Open dan-homebrew opened 3 weeks ago

dan-homebrew commented 3 weeks ago

Goal

Tasklist

I am using this epic to aggregate all llama.cpp params issues, including llama3.1 function calling + tool use

model.yaml

Out-of-scope:

Related

nguyenhoangthuan99 commented 3 weeks ago

Generally, I will break down this epic into tasks:

model.yaml From my side all information for running model should be in 1 file, because 1 model file can only run with 1 engine and user can do modify/tunning every parameters needed to run a model in the same place, it's more convenient.

Function calling According to this comment, we can see that function calling is just a more complicated chat template that ask model to find the proper function and params to answer the input question. And there is no standard way to do it, each model has different training process so the prompt for each model is also different.

Function calling is essentially an advanced form of prompt engineering. It involves crafting a specialized prompt that instructs the model to identify appropriate functions and their parameters based on the input question.
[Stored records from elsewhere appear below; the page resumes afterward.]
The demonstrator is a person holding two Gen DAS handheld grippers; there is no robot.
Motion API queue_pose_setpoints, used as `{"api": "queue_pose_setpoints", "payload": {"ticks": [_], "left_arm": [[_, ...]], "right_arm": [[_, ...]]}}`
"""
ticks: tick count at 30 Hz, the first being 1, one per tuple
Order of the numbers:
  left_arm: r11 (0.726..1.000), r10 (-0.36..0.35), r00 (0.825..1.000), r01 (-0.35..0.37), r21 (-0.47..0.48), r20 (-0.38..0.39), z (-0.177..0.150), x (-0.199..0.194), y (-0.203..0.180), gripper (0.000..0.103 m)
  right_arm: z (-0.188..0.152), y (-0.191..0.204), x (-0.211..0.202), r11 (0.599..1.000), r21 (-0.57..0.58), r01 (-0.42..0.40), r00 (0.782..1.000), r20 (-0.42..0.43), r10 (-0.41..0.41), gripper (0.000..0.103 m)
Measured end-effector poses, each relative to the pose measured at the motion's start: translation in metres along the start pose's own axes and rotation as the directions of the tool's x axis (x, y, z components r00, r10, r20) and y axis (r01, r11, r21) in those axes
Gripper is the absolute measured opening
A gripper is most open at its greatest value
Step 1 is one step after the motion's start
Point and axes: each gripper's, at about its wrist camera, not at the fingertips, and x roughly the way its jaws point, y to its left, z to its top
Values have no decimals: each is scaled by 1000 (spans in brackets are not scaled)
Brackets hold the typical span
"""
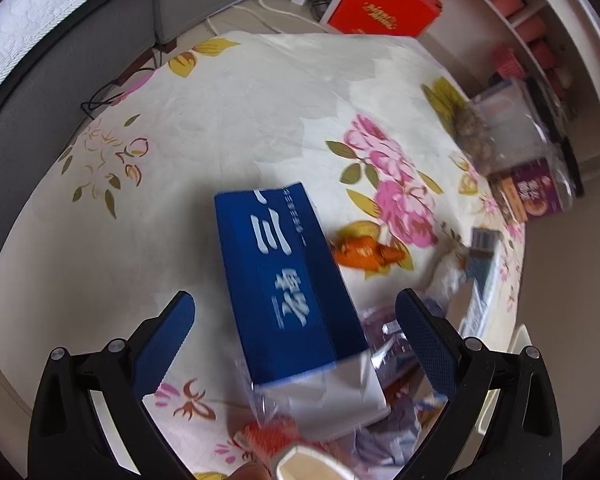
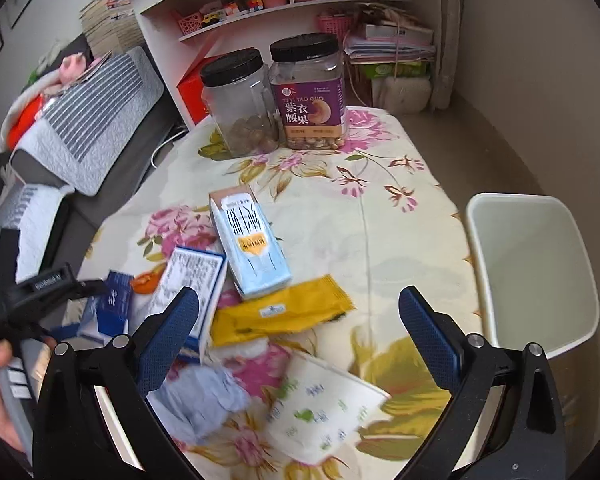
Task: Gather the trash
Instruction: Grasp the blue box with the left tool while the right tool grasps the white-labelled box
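Over the floral table (image 2: 380,216), both our claws gape, holding nothing.
We see the left gripper (image 1: 294,318) straddling the blue box (image 1: 284,280); our right gripper (image 2: 300,312) hangs above the yellow wrapper (image 2: 276,314), bin (image 2: 528,272) just beside the table.

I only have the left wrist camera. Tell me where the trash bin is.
Observer: The white bin stands beside the table, off its edge, right of the right gripper.
Operator: Report that gripper's state.
Observer: Its fingers are wide open, holding nothing.
Operator: Name the trash nearest it.
Observer: A yellow wrapper lies flat just ahead, between the fingers.
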Motion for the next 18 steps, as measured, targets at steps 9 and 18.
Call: {"api": "queue_pose_setpoints", "payload": {"ticks": [9,18], "left_arm": [[997,9,997,-3,72,-72,2,16,-9,60],[983,-36,996,22,181,76,-6,-32,-17,56]], "right_arm": [[11,31,45,995,45,-91,986,-133,96,96],[4,64,85,992,53,-113,963,-239,122,96]]}}
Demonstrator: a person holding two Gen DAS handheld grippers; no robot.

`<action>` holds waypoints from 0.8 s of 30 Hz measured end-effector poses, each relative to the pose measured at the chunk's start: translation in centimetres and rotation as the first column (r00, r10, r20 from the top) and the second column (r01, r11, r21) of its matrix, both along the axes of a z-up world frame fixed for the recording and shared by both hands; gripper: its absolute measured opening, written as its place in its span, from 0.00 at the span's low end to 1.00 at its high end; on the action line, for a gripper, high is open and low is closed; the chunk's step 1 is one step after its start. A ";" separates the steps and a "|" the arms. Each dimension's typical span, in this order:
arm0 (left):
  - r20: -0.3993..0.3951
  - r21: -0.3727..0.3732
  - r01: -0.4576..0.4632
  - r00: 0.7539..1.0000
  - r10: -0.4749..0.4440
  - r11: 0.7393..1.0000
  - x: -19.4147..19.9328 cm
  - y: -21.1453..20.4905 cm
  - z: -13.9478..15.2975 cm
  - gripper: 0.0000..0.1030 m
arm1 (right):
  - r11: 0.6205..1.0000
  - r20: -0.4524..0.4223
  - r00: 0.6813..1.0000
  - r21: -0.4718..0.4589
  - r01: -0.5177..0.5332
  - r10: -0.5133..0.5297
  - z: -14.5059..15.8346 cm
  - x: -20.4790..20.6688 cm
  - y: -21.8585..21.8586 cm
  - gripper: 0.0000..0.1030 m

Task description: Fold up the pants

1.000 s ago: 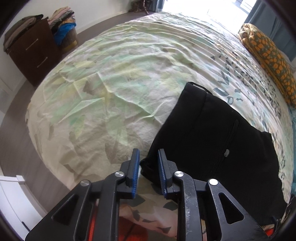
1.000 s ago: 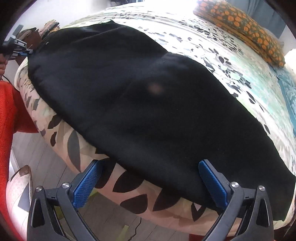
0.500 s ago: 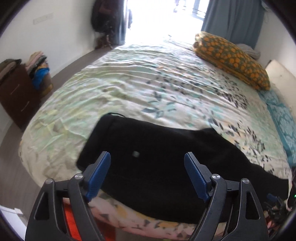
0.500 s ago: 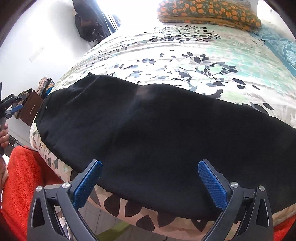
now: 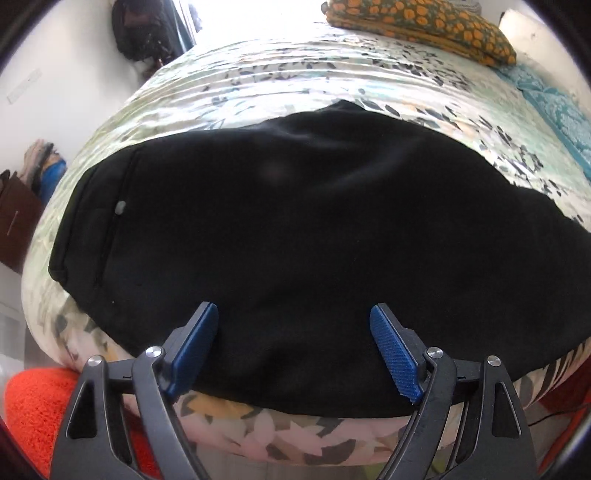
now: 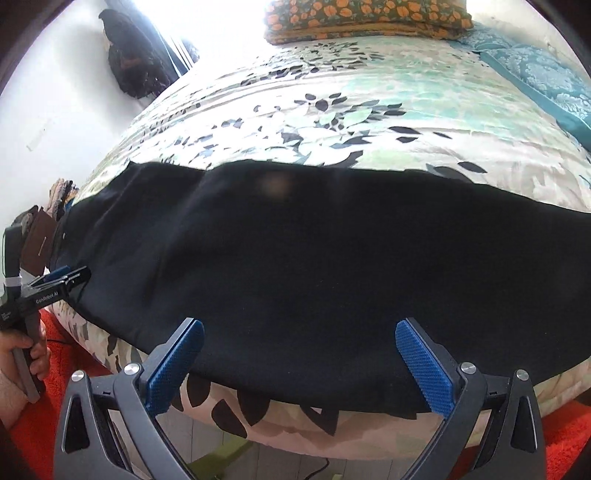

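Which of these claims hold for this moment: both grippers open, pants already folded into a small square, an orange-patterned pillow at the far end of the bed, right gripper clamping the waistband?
1. Both the left gripper and the right gripper are open. True.
2. The black pants are folded into a small square. False: they lie spread lengthwise along the bed's near edge.
3. An orange-patterned pillow lies at the far end of the bed. True.
4. The right gripper clamps the waistband. False: its jaws stand apart and grip no fabric.

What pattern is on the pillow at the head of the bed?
Orange blotches on a dark olive ground; the pillow shows best in the left wrist view.
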State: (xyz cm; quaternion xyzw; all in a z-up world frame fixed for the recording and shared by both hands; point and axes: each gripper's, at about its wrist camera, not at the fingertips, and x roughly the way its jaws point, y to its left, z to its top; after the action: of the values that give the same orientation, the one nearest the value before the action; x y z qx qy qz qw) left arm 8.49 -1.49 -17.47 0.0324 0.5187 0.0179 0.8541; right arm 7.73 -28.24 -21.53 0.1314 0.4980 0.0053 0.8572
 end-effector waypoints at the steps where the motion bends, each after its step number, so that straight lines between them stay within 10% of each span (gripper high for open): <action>1: 0.022 -0.028 -0.005 1.000 0.005 1.000 -0.2 0.2 0.5 0.83 | 1.000 0.014 1.000 0.001 0.008 -0.008 0.2 -0.2 -0.3 1.00; 11: -0.020 0.030 0.028 0.999 -0.028 0.999 0.0 -1.3 -0.6 0.87 | 1.000 -0.050 0.998 -0.015 0.024 -0.025 -1.0 0.1 -0.8 1.00; 18: 0.099 -0.004 0.142 0.985 -0.141 0.990 -1.4 -4.3 1.6 0.87 | 0.996 -0.016 0.996 0.010 0.093 -0.093 -0.6 -0.4 -2.6 1.00; 24: -0.031 0.080 0.226 0.974 -0.224 0.971 -1.5 -6.7 -1.6 0.89 | 0.992 -0.033 0.992 0.024 0.124 -0.123 -0.9 -0.7 -3.8 1.00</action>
State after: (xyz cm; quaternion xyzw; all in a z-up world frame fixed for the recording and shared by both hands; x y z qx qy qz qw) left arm 6.99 -8.23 -19.05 0.1266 0.5196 -0.0576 0.8430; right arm 7.05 -32.04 -22.48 0.1731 0.5023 -0.0433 0.8461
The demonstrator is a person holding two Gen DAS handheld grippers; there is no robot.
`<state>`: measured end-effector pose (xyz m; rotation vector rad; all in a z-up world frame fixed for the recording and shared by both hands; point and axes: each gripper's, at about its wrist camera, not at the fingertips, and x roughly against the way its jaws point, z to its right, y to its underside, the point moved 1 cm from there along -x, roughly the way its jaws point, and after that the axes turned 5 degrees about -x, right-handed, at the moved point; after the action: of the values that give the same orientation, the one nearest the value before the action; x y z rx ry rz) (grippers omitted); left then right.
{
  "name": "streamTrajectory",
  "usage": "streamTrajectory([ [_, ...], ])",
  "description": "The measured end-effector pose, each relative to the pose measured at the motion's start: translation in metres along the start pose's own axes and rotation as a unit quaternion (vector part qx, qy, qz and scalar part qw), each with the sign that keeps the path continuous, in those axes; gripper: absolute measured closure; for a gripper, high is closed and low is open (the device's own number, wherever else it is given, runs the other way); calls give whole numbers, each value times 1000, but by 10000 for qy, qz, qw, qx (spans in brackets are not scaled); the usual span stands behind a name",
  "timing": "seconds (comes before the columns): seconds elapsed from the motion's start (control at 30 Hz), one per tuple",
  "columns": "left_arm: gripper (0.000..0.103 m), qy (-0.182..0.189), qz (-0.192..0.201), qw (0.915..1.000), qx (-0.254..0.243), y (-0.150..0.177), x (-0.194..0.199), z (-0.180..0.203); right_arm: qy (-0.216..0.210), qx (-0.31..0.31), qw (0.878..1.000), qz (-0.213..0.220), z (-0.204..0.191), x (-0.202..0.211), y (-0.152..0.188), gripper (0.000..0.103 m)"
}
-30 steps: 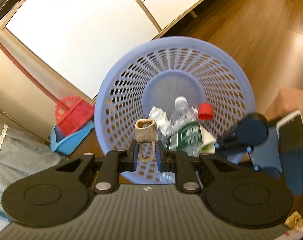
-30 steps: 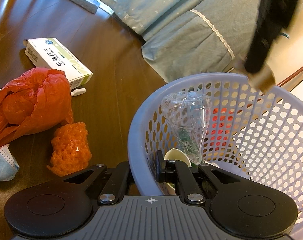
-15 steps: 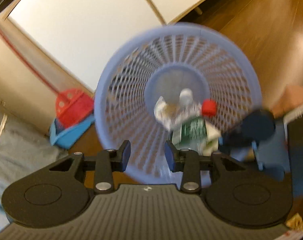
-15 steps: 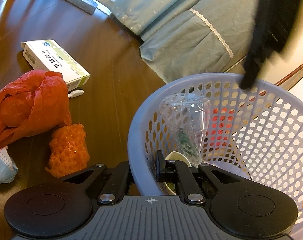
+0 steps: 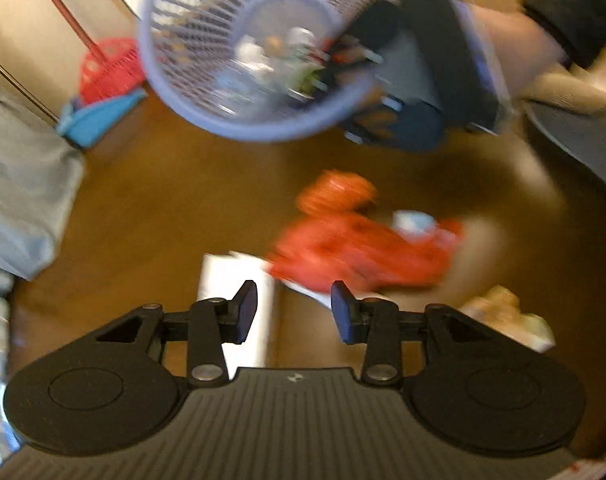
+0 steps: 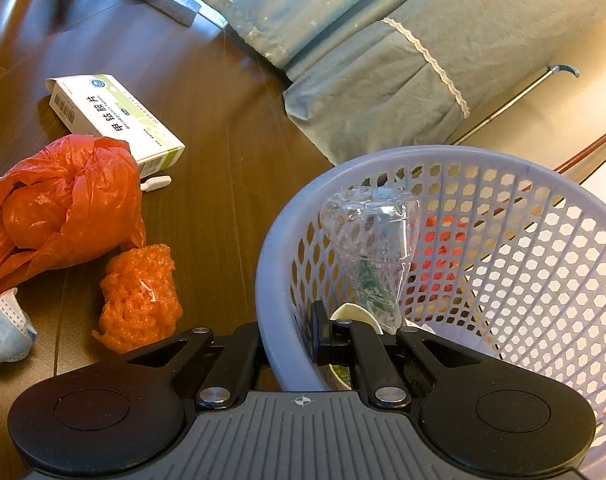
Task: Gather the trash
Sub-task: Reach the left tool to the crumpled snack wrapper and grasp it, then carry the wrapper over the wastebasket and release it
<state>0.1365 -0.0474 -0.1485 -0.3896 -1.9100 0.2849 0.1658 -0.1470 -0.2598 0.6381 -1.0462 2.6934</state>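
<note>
A lilac lattice basket [image 6: 503, 248] holds a crushed clear bottle [image 6: 373, 240] and other scraps. My right gripper [image 6: 289, 344] is shut on the basket's near rim [image 6: 269, 280], one finger inside and one outside. My left gripper [image 5: 294, 312] is open and empty, above the floor. Ahead of it lie a white medicine box [image 5: 227, 280], a red plastic bag [image 5: 359, 252], an orange net [image 5: 335, 192] and a blue face mask [image 5: 413, 220]. The basket [image 5: 207, 100] is farther off in this blurred view. In the right wrist view the box [image 6: 115, 120], bag [image 6: 63, 208], net [image 6: 139, 296] and mask [image 6: 3, 328] lie left of the basket.
A bed with a grey-blue cover [image 6: 383, 48] borders the brown wood floor [image 6: 231, 128]. A red brush in a blue dustpan [image 5: 103, 96] stands by the wall behind the basket. A small white stick [image 6: 155, 182] lies by the box. Crumpled paper [image 5: 507, 316] lies at right.
My left gripper opened and let a small cardboard roll fall into the basket, then swung back and down toward the litter on the floor. The right gripper kept its hold on the rim.
</note>
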Motion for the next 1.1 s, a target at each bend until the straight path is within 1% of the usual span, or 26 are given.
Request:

However, there's no universal approach to implementing this feature, as each model has undergone unique training processes, necessitating model-specific prompting strategies. Developing a generic function calling feature presents significant challenges:

Given these challenges, it's crucial to approach the implementation of a generalized function calling feature with caution. The goal of supporting every model and every user-defined function is likely unattainable due to the inherent variability and complexity involved. Instead, it may be more practical to focus on optimizing the feature for specific, well-defined use cases or a limited set of models.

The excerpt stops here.